Exercise directions: Each line of the data below from the one holding "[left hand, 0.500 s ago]" to the one holding "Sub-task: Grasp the", inclusive, is to be reproduced exactly; no other line belongs in the answer.

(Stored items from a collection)
• • • •

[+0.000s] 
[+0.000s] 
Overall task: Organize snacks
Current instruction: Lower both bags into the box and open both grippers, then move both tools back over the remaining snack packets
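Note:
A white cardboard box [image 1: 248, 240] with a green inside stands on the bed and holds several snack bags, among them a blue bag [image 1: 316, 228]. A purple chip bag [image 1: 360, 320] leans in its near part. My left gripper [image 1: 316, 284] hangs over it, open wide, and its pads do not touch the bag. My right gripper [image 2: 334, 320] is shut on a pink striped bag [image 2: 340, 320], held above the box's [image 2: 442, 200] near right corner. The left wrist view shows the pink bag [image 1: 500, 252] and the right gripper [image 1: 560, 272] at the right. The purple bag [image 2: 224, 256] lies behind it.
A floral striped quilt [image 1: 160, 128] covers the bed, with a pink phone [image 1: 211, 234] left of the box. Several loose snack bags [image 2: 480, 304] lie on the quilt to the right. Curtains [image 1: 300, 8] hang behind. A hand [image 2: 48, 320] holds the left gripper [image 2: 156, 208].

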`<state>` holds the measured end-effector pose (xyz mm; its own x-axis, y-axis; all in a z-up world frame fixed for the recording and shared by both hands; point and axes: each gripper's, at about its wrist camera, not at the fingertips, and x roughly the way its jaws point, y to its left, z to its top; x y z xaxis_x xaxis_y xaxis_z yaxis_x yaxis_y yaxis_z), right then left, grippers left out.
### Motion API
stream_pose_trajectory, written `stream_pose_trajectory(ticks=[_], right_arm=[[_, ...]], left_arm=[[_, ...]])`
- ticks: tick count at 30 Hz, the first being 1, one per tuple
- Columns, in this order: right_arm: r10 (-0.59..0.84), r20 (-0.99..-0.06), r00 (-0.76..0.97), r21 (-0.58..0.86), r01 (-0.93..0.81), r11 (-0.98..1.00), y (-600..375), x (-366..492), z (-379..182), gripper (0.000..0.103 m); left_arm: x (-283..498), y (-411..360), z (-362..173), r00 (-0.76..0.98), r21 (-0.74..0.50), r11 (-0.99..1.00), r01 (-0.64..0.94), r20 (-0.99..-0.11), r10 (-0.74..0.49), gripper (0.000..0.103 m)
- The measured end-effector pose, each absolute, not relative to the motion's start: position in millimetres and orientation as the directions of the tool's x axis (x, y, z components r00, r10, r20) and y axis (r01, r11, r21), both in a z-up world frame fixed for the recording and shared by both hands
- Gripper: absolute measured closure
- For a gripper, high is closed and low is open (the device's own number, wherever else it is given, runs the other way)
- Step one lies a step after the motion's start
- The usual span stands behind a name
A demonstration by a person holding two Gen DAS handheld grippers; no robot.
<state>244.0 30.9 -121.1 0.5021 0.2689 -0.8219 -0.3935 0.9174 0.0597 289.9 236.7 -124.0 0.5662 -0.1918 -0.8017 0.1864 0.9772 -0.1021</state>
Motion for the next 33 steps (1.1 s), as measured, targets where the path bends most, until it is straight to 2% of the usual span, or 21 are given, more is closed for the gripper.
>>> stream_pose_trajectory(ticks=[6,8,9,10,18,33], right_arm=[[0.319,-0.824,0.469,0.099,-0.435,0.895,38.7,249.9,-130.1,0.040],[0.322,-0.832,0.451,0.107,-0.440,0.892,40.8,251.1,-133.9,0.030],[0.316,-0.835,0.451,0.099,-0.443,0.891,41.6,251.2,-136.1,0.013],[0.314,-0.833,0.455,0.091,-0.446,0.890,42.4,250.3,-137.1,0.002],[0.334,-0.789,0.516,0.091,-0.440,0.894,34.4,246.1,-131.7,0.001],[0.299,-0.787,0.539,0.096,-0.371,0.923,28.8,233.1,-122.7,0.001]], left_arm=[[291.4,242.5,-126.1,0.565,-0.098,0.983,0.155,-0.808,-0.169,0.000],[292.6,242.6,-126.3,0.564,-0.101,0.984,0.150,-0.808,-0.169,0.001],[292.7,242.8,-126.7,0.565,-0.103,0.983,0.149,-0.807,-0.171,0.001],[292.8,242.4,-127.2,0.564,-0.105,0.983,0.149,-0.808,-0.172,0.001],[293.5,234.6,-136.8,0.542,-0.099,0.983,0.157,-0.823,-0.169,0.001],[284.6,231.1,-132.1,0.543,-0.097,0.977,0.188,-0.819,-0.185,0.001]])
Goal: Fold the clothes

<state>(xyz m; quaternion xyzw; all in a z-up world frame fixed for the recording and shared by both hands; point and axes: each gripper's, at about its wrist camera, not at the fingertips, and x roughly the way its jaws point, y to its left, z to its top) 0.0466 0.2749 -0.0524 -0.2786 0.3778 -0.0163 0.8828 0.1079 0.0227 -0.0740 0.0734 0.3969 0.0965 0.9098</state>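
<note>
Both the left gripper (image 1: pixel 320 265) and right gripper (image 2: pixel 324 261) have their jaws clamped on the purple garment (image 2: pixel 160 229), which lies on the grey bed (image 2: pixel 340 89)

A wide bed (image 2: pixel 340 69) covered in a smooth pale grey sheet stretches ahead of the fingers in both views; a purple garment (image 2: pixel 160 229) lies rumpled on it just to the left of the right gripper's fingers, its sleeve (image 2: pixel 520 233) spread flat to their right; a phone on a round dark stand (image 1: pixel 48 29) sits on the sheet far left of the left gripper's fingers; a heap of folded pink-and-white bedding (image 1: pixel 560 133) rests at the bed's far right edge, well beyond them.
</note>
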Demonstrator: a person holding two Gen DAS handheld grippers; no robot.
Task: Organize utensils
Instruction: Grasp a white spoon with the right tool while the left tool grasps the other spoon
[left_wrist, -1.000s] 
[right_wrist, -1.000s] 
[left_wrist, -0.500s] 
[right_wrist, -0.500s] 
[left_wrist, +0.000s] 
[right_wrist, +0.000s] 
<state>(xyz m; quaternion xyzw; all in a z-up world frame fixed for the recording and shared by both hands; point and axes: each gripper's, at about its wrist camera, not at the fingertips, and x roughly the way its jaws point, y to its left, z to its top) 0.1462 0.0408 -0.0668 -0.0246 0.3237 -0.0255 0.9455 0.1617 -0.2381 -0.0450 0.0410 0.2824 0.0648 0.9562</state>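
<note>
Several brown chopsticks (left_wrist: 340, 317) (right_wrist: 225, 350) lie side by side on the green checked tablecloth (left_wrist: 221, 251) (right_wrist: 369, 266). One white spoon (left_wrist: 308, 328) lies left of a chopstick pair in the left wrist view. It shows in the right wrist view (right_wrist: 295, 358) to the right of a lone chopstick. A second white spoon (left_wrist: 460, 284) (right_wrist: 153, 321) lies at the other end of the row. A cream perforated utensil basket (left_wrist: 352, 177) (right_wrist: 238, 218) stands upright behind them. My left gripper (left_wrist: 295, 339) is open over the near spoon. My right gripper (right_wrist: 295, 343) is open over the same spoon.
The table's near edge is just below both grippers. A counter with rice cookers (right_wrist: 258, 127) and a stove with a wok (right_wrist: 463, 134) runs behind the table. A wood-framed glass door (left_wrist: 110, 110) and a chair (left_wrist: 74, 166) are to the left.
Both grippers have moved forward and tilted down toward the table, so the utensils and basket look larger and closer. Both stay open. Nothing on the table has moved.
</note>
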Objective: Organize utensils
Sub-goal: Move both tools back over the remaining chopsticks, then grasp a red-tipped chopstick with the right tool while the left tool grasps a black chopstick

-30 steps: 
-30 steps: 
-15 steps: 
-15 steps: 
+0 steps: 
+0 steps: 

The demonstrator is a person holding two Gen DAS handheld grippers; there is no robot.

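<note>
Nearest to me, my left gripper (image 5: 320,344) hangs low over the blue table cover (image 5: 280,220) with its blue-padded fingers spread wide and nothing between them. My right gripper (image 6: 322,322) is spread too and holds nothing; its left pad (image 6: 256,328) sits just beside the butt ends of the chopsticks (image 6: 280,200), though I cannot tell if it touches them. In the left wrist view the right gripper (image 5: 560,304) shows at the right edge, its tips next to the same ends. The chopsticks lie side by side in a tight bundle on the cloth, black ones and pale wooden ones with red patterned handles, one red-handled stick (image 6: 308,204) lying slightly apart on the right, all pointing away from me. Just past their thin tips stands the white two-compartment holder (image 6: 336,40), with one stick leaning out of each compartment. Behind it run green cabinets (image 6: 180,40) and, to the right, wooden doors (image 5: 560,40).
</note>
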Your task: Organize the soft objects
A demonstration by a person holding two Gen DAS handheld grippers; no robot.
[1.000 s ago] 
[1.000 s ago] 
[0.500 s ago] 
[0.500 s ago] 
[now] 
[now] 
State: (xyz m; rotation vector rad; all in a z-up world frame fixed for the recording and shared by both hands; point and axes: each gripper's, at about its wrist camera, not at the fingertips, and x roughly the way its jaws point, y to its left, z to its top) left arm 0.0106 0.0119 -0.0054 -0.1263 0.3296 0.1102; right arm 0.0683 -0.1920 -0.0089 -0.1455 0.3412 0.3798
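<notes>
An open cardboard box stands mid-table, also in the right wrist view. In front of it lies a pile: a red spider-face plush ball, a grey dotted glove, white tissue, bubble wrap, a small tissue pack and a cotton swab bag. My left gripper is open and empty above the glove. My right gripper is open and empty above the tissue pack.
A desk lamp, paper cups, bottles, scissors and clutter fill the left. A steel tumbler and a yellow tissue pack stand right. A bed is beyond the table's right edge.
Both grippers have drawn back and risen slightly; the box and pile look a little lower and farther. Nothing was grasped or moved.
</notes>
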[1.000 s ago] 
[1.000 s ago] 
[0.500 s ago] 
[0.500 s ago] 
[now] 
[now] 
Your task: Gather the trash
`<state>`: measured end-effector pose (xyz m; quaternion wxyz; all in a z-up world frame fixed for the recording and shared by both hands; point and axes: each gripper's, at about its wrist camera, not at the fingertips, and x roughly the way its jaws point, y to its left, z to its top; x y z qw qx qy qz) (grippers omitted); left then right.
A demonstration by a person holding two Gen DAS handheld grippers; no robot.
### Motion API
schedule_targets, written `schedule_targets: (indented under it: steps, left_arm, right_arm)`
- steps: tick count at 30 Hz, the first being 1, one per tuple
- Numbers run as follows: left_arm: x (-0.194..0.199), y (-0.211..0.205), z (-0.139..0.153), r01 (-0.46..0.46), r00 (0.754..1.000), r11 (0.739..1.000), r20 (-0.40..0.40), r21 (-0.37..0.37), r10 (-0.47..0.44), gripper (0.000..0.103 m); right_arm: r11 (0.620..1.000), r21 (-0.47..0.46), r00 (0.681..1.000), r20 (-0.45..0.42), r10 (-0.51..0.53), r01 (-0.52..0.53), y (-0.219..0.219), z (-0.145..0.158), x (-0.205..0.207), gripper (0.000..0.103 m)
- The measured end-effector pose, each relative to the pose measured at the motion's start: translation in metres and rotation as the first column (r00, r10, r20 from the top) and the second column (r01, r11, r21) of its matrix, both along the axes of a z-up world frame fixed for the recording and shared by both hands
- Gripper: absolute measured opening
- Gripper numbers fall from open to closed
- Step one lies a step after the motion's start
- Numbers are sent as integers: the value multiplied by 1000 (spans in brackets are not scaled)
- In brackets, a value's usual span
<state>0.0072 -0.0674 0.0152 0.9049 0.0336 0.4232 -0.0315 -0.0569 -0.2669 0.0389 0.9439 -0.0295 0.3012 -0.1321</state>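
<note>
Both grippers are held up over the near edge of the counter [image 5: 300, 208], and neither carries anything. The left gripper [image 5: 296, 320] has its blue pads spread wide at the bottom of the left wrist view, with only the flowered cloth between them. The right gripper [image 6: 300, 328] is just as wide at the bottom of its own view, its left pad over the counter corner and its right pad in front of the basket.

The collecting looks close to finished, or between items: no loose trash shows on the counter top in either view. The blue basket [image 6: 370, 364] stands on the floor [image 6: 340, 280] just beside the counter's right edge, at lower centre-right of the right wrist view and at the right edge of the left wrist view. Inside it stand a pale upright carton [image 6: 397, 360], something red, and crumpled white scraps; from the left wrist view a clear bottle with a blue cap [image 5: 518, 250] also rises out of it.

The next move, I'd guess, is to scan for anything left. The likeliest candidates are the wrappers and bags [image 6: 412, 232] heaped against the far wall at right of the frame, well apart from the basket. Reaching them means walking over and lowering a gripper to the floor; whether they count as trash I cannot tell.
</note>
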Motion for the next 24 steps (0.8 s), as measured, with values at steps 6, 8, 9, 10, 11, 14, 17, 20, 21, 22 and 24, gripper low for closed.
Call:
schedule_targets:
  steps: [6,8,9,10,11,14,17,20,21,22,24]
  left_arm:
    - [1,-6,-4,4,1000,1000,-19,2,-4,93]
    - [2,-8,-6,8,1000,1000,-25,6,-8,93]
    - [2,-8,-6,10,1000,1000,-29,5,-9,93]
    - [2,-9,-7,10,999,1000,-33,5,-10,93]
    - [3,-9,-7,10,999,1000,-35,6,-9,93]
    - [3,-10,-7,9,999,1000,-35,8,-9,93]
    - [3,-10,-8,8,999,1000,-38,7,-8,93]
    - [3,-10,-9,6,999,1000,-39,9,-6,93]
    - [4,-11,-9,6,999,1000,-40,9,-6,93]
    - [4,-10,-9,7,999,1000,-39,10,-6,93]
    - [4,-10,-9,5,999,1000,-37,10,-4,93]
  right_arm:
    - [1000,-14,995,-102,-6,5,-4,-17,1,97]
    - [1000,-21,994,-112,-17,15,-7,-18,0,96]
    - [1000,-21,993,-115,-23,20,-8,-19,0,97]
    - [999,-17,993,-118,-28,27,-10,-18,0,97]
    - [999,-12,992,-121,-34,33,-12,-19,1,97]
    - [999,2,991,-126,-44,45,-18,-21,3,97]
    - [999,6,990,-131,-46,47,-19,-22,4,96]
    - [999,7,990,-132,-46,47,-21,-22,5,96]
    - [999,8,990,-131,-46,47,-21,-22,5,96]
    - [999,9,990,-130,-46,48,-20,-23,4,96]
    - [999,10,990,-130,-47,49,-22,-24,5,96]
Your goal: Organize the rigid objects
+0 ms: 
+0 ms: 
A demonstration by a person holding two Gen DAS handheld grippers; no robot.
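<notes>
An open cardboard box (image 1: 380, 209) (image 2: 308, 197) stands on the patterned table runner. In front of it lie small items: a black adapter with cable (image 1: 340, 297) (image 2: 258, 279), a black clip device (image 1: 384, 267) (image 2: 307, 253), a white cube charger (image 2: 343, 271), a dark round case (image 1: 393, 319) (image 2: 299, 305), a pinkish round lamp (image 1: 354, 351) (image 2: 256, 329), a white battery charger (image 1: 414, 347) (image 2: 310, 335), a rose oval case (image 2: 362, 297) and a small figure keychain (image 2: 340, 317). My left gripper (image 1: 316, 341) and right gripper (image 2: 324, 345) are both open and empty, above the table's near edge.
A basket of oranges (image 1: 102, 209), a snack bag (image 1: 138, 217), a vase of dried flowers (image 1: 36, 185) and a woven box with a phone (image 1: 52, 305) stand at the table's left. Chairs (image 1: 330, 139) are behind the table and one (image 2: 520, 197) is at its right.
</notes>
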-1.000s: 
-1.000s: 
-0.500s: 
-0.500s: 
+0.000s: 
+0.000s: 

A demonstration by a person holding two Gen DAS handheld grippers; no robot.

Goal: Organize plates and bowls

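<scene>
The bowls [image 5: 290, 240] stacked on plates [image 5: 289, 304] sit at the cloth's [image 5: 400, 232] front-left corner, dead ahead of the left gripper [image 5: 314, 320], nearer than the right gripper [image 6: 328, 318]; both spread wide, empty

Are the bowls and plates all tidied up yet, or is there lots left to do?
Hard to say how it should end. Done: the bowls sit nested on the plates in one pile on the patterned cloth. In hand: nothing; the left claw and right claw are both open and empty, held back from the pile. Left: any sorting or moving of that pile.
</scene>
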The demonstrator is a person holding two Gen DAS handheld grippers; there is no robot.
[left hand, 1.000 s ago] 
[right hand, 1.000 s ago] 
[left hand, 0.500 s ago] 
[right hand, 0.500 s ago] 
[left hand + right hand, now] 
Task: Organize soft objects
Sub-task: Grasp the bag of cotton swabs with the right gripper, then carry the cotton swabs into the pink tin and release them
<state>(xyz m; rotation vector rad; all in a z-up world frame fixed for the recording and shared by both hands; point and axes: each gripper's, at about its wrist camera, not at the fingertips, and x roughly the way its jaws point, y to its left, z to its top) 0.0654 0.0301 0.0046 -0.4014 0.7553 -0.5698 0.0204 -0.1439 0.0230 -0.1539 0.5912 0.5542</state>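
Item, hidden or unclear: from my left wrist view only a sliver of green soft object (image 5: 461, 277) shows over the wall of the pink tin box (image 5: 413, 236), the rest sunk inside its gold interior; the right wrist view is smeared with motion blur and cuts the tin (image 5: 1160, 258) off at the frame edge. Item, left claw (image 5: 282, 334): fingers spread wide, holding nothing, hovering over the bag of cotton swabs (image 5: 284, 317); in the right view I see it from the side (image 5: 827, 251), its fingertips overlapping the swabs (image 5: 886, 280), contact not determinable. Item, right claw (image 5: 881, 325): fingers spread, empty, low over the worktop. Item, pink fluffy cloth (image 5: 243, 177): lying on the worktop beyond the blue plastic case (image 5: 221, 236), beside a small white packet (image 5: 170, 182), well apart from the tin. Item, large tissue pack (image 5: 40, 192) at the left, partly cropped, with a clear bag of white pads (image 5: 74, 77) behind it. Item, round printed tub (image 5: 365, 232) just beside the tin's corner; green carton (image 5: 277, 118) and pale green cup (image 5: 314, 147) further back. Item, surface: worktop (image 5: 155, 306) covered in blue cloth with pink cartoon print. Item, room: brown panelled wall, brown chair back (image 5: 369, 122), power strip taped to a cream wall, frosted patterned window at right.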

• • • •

Final answer:
[left hand, 0.500 s ago] 
[right hand, 0.500 s ago] 
[left hand + right hand, now] 
Task: Organize soft objects
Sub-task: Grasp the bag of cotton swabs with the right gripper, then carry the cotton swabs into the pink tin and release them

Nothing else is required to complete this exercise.